For most people, presbyopia is something inevitable to suffer at some point in life, especially after the age of 45. This is due to the fact that from this age the eyes lose elasticity, which prevents them from being able to focus on close objects. The solution? For some, reading glasses are enough, but others are not so lucky, for them the only solution is to undergo surgery or use progressive lenses.
According to Stanford University electrical engineer Gordon Wetzstein, he says about what, for now, is only a prototype of smart glasses:
“More than a billion people have presbyopia.and we, have created a pair of self-focal lenses that could one day correct their vision much more effectively than traditional glasses.”
Smart glasses that work like eyes
Prototype glasses (called auto focal) seek to solve the major problem of today’s progressive lenses. Since they require the user to align his or her head in order to focus correctly.

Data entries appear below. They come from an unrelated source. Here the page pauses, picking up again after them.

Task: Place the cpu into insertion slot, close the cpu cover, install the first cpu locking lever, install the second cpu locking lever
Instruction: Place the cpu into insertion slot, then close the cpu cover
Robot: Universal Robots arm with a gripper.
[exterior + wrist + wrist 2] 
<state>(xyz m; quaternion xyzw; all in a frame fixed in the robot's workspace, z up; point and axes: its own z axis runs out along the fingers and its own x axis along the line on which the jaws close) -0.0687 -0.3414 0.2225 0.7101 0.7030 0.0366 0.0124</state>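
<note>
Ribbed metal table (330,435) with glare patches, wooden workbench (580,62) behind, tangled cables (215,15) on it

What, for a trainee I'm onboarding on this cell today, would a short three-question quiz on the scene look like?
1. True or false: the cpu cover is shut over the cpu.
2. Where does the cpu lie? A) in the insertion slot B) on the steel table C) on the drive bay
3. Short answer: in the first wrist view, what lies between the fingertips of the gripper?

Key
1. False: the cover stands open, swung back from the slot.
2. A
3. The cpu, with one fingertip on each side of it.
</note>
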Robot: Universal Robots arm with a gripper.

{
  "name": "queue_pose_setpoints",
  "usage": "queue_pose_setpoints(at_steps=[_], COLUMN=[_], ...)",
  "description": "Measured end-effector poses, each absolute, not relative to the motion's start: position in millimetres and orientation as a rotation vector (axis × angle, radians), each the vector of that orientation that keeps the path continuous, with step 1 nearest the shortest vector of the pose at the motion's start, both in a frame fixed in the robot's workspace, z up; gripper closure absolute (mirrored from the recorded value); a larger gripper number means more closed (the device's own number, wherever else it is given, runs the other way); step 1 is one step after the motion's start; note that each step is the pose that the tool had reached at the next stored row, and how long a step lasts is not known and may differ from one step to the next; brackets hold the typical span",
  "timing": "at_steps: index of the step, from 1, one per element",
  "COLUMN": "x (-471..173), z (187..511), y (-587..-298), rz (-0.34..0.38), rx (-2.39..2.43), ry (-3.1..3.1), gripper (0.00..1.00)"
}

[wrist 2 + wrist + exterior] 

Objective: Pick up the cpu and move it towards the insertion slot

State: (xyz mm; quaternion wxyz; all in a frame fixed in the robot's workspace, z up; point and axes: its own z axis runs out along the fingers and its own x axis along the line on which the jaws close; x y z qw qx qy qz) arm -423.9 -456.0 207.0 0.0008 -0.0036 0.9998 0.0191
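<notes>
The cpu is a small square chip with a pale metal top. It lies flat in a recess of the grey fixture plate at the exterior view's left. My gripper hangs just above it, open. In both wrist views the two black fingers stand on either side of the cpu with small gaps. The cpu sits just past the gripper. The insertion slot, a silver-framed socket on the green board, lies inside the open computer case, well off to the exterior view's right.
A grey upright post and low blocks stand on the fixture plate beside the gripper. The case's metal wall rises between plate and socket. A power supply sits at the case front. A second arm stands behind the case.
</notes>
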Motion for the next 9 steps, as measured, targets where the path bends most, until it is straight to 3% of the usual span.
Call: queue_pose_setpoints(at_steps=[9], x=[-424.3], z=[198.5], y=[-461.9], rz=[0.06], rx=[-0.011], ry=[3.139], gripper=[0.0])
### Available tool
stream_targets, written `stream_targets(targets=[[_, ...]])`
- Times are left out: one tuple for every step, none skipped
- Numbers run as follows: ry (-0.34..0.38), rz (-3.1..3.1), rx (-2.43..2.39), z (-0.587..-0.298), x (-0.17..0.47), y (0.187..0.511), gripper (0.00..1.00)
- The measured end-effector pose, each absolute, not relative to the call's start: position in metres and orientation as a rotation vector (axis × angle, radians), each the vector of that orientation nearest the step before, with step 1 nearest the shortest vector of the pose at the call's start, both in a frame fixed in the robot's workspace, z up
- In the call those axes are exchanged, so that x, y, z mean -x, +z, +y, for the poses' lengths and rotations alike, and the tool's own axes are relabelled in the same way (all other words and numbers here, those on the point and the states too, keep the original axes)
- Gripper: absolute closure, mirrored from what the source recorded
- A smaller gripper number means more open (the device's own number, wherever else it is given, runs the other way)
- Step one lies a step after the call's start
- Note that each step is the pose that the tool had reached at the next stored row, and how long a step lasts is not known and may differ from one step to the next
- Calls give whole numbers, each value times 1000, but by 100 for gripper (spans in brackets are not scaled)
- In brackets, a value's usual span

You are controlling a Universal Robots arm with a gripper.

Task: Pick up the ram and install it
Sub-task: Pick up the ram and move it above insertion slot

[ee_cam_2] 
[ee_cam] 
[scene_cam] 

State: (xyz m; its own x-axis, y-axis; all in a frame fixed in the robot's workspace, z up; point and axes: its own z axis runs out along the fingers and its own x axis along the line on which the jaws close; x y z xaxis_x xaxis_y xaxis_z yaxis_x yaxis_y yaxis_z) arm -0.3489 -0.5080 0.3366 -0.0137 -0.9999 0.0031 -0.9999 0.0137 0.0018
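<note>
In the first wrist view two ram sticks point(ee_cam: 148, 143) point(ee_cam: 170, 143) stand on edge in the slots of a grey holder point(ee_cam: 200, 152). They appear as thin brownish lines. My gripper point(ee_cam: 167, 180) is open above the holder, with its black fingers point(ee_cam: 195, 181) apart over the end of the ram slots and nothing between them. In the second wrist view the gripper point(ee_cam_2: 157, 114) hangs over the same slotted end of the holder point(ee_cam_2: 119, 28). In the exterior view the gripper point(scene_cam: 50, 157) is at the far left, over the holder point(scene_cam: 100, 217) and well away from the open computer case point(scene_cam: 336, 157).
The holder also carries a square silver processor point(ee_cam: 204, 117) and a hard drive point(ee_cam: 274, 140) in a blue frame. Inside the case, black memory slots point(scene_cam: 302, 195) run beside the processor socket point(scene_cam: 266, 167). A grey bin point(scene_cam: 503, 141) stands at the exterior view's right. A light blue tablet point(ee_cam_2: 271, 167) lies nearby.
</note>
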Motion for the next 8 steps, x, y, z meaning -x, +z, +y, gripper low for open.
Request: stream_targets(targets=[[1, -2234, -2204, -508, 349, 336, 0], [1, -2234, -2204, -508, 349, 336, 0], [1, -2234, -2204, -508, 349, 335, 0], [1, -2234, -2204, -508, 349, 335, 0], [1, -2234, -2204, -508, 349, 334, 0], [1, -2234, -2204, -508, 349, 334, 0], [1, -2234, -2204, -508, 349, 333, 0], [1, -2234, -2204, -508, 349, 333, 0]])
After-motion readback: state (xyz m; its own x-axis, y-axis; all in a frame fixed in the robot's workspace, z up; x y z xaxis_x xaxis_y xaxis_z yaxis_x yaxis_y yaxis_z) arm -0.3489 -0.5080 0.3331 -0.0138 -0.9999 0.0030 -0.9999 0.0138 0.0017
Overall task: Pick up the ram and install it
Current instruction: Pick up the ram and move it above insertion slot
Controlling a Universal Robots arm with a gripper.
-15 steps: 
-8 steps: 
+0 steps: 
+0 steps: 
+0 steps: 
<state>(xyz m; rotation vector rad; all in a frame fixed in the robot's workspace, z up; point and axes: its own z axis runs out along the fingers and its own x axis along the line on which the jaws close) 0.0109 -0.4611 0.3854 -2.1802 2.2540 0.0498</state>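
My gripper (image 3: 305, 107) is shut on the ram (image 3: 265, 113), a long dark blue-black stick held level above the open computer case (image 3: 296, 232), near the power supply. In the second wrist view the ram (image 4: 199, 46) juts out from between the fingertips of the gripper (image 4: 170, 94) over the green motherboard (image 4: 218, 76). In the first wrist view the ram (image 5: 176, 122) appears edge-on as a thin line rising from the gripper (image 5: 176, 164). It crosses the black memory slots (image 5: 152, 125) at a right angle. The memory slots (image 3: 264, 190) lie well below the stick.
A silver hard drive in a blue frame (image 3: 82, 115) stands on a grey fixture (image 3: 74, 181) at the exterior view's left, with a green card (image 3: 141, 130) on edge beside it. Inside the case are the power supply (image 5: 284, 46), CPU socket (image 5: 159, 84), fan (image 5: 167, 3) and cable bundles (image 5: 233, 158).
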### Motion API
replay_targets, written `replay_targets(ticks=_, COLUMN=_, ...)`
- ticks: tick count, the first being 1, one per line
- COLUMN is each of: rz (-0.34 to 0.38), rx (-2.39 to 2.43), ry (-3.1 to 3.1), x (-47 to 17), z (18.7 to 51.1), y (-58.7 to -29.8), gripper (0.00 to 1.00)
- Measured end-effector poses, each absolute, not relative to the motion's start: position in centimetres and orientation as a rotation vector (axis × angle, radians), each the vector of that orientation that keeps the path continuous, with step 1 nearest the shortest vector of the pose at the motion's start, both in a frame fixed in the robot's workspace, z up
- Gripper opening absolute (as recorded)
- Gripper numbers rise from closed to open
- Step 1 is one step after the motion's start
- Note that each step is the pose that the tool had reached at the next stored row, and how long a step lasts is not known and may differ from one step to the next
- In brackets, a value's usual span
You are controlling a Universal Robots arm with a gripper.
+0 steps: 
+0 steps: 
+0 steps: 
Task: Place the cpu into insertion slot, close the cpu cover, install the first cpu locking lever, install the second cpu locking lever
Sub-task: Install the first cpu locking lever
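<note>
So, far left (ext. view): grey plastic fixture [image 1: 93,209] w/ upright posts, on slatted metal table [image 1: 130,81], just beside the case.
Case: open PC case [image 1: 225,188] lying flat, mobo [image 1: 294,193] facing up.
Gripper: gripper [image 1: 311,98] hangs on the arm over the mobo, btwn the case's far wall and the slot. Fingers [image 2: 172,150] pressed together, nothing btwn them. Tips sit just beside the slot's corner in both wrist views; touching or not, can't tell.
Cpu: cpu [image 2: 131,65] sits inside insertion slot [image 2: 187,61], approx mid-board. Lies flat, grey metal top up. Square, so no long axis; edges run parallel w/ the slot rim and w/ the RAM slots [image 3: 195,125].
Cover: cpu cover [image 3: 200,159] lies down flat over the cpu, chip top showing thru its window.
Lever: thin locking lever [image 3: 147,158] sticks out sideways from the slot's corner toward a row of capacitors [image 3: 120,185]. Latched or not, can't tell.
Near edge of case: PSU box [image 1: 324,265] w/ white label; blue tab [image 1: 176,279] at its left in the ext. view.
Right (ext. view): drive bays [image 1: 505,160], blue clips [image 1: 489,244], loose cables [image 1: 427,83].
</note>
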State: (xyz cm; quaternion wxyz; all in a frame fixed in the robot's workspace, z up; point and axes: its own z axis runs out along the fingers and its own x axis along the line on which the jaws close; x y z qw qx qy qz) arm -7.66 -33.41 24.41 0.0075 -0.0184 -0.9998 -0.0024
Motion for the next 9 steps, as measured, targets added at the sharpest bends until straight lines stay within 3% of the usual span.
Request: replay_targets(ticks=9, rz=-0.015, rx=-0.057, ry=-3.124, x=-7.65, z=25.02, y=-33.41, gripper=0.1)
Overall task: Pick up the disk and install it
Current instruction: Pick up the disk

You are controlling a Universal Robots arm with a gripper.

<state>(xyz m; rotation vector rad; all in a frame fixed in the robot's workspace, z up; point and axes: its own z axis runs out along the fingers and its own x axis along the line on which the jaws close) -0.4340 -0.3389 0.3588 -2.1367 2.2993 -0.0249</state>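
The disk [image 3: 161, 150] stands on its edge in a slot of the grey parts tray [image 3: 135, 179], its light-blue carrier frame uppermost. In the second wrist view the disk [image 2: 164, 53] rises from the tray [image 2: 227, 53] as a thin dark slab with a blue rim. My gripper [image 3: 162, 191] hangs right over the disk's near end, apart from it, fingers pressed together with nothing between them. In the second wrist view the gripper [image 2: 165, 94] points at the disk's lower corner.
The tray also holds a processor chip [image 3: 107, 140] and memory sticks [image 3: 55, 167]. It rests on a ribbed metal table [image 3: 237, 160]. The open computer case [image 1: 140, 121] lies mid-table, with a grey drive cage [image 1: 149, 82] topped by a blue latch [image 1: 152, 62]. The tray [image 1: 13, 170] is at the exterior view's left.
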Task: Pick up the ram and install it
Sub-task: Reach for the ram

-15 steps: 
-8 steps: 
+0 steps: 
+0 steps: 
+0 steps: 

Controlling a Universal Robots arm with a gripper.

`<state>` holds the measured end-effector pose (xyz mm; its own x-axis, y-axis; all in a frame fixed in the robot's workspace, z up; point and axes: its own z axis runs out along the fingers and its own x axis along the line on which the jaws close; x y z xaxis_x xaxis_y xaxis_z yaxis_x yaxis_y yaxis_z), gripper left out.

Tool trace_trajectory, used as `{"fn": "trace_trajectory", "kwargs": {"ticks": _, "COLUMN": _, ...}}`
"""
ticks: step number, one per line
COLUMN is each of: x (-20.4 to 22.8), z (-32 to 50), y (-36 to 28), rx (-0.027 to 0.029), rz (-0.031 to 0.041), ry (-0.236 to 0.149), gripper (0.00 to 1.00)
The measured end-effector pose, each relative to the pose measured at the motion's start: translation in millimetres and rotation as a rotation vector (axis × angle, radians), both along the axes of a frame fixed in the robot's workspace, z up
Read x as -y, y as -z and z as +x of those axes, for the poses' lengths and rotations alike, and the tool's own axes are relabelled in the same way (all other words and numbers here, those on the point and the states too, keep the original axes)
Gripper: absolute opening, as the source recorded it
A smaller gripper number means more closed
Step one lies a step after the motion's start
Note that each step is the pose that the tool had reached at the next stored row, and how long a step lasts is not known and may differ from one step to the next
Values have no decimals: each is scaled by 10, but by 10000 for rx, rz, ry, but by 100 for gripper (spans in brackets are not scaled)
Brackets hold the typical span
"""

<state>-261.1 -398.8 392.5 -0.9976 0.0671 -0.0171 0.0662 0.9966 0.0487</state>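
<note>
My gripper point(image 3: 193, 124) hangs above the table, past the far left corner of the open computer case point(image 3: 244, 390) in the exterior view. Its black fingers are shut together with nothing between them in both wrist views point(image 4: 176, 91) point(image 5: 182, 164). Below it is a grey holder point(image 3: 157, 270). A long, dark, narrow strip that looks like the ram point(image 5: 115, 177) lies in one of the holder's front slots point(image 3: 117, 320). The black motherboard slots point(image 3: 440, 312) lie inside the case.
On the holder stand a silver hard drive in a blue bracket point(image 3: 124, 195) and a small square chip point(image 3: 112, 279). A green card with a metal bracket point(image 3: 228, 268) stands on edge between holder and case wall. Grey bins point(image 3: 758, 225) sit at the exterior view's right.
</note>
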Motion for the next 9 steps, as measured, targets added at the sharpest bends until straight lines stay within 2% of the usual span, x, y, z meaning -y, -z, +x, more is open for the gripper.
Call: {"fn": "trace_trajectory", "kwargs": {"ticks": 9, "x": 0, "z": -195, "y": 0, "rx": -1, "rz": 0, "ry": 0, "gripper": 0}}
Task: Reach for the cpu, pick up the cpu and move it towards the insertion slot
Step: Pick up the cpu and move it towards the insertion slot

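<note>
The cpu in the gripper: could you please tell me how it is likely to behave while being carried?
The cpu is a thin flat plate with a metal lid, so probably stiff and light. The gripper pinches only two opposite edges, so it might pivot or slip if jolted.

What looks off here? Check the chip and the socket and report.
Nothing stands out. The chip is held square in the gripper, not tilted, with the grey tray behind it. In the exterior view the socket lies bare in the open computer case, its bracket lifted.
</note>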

According to graduate student Robert Konrad, co-author of a paper on the autofocal glasses published in the journal Science Advances:
“People who wear progressive lenses have a higher risk of falling and injuring themselves.”
So, this prototype works much like the lens of the eye (crystalline lens), with fluid-filled lenses that bulge and thin as the field of view changes.
In addition, it includes eye-tracking sensors that triangulate where a person is looking, to ultimately determine the precise distance to the object being observed.
You should know that these virtual reality glasses were not invented by the engineering team itself. What they developed was software that leverages eye-tracking data to keep the liquid-filled lenses in constant, perfect focus.
Apparently, other researchers and developers have previously attempted to apply autofocus lenses to presbyopia. But, without the guidance of eye-tracking system hardware and software, those efforts did not solve the problem of normal progressive lenses.
the prototype has already been tested on 56 people who reported that they performed much better at reading and other tasks. So, the next step will be to reduce the size of this device, something that may take a few years, according to its developer. However, he claims that autofocals are the future of vision correction.
He further added that:
“This technology could affect the lives of billions of people in a way that most techno-gadgets will never achieve.”